- What the task asks
Reproduce, from the lines below, exactly the stretch that begins at the line containing "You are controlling" and ends at the line containing "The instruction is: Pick", both included.

#### Input data ####

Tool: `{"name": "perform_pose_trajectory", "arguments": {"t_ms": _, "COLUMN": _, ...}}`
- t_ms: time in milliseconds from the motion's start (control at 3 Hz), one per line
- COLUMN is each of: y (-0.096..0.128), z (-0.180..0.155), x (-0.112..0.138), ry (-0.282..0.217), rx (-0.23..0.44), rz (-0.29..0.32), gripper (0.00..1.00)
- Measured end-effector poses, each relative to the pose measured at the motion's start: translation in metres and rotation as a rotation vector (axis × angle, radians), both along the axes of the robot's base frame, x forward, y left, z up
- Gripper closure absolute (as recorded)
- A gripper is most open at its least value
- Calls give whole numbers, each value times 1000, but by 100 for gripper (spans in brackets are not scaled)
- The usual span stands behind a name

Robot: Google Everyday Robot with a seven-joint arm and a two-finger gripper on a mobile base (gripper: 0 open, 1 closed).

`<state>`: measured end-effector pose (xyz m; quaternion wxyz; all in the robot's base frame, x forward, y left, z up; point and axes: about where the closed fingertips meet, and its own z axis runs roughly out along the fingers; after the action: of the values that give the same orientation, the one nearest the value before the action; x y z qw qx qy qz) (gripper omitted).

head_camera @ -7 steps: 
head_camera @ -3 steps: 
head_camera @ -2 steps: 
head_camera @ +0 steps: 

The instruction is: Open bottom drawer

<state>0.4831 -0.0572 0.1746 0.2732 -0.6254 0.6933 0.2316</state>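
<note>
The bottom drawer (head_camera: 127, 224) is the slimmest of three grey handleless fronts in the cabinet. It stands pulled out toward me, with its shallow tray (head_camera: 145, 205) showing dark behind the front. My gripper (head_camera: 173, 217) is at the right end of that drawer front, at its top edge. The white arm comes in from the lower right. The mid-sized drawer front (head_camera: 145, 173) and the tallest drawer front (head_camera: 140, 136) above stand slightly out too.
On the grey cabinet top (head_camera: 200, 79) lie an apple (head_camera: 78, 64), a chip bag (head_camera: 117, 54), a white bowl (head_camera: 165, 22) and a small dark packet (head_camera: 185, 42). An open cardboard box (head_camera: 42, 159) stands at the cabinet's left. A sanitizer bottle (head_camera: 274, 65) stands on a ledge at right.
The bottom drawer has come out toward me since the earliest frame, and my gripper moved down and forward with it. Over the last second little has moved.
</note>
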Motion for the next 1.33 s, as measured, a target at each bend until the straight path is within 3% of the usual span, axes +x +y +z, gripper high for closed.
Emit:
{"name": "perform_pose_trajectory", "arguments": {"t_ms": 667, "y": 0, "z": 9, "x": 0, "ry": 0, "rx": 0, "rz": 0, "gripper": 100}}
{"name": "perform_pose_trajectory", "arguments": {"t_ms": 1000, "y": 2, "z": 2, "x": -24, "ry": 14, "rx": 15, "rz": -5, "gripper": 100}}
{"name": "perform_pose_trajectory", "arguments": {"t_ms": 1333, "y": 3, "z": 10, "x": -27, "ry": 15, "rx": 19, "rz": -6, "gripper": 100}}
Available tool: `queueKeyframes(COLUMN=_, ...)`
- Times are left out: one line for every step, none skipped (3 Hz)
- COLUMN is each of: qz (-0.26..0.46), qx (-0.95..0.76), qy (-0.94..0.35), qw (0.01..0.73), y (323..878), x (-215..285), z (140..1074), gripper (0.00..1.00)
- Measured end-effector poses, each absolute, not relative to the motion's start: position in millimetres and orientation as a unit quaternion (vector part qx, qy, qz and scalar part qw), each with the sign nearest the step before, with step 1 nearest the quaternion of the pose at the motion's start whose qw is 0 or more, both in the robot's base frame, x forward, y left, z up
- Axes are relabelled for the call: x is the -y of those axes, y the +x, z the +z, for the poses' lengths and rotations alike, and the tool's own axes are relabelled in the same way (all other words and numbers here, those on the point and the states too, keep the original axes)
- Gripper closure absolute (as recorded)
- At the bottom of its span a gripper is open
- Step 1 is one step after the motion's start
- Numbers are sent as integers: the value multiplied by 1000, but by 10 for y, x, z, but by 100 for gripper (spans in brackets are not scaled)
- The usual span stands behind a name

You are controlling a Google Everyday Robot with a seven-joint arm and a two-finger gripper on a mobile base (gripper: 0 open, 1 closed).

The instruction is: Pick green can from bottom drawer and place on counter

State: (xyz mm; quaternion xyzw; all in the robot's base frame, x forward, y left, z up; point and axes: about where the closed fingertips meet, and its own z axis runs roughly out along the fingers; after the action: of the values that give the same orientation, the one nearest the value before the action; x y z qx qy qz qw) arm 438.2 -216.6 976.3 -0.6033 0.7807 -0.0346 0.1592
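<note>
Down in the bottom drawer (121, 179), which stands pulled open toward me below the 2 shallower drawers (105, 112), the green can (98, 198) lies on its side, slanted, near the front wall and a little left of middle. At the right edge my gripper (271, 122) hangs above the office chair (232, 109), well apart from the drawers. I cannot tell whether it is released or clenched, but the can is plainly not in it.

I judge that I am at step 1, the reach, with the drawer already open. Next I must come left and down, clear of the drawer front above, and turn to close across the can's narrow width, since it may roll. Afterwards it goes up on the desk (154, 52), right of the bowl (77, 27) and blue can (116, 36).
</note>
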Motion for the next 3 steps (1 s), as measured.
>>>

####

- Response for this exercise
You are controlling a Google Everyday Robot with a seven-joint arm and a two-finger gripper on a mobile base (gripper: 0 open, 1 closed).

The instruction is: Pick green can from bottom drawer and place on counter

There is no additional output for this exercise.